La fede è il faro che guida questa famiglia di Camin. «Senza il Signore non so cosa avremmo fatto. La sua è una carezza misericordiosa – afferma Silvia Blecich, 47 anni, madre di cinque figli (tre naturali e due in affido) ripensando alle difficoltà affrontate in un 2020 profondamente segnato dall’emergenza sanitaria – Anche se noi ci sentiamo limitati da questa pandemia, Dio continua a tessere il suo meraviglioso arazzo, che è il progetto di vita ricamato per ciascuno di noi. Nel nostro, Dio ha messo un grande regalo: il piccolo Giulio, con noi da marzo scorso. Ci ha insegnato ad apprezzare le piccole cose». Quella che si affaccia al 2021 è una famiglia più consapevole, che non si vergogna più di mostrare le proprie debolezze: «Siamo coscienti delle nostre miserie, ma sappiamo di essere salvati ogni giorno». 
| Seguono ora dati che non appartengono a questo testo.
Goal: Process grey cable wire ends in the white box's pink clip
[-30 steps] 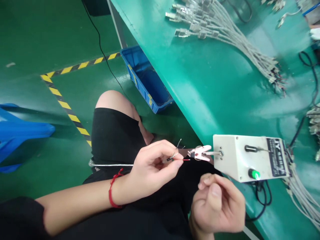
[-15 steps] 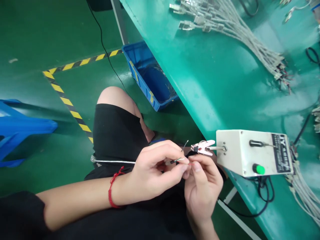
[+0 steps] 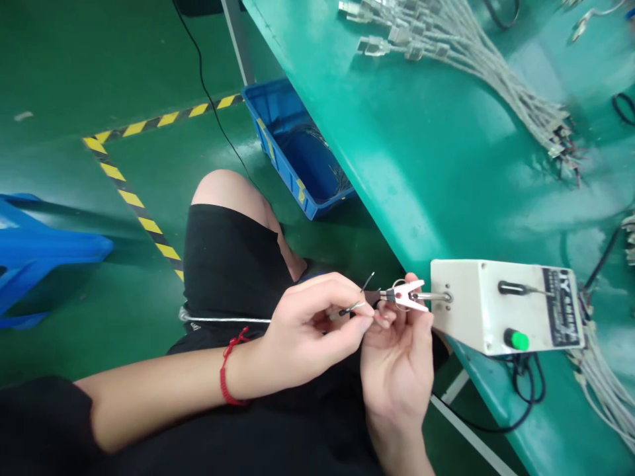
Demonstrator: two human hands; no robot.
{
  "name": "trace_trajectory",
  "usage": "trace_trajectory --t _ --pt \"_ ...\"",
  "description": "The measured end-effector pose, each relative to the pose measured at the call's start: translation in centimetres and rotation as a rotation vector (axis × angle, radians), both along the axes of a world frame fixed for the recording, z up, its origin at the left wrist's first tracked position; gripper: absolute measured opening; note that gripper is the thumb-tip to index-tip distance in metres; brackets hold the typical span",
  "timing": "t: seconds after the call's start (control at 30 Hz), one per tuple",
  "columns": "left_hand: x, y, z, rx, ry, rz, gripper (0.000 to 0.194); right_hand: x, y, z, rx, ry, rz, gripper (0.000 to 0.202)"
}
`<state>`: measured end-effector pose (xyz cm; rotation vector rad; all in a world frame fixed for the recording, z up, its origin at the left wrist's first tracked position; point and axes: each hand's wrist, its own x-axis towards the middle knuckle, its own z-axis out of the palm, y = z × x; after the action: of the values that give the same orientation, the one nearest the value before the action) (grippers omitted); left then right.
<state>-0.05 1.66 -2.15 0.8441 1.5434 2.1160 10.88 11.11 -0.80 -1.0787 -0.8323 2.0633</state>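
Note:
My left hand point(image 3: 317, 330) pinches a pale cable point(image 3: 228, 320) near its stripped end, where thin dark, white and red wires come out. A thin red wire runs from its fingertips toward the curled fingers of my right hand. Palm up, my right hand point(image 3: 397, 370) has its thumb and a finger on either side of the handles of a pink clip point(image 3: 407, 295). This clip sits on a metal rod from a white machine box point(image 3: 501, 304) with a green knob point(image 3: 518, 341). Whether the curled fingers touch the red wire is too small to tell.
The green table point(image 3: 411, 158) bears a bundle of USB cables point(image 3: 486, 66) at the top and more cables point(image 3: 602, 383) at the right. On the floor stand a blue bin point(image 3: 285, 165) holding thin cable and a blue plastic object point(image 3: 49, 248). A black cord hangs at upper left.
My right hand's thumb and finger have moved from the red wire to the clip's handles, and the palm has opened upward. My left hand still pinches the cable in nearly the same place.

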Motion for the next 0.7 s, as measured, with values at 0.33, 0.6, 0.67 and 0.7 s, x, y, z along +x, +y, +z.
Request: trace_trajectory --t 0.33,0.6,0.67,0.7 --pt "0.2 0.9 -0.9 0.025 -0.270 -0.052 0.014 -0.8 0.8 -0.1 0.059 0.049 0.039 0.027" --pt "-0.2 1.1 -0.5 -0.015 -0.234 -0.078 0.014 -1.1 0.6 -0.4 0.150 -0.034 0.022 0.021" --pt "-0.3 1.2 -0.5 -0.010 -0.182 -0.056 0.016 -1.0 0.6 -0.5 0.160 -0.065 0.021 0.023" --pt "-0.4 1.3 -0.5 -0.006 -0.160 -0.046 0.017 -1.0 0.6 -0.5 0.163 -0.072 0.021 0.024"
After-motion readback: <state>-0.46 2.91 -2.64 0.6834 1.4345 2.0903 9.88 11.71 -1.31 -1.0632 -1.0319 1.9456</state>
L’Ufficio famiglia è impegnato sul fronte affido e adozione

Silvia Blecich e Sante Pagnin fanno parte dell’équipe Fraternità delle famiglie affidatarie e adottive creata dall’Ufficio diocesano per la famiglia, di cui è responsabile don Silvano Trincanato. In questi mesi di pandemia il gruppo ha continuato a incontrarsi via web, garantendo supporto ai nuclei affidatari e adottivi. Silvia è anche punto di riferimento dell’associazione Famiglie per l’accoglienza Veneto, una realtà che insieme ad altre associazioni padovane ha saputo creare una rete a sostegno sia di chi è stato messo in ginocchio dalla pandemia, sia di chi ha visto aggravare le proprie difficoltà economiche e sociali. «Abbiamo unito le forze per farci prossimi a chi vive nel bisogno, scoprendo così di essere fiori dello stesso campo – afferma Silvia – l’impegno è di proseguire sulla strada della collaborazione».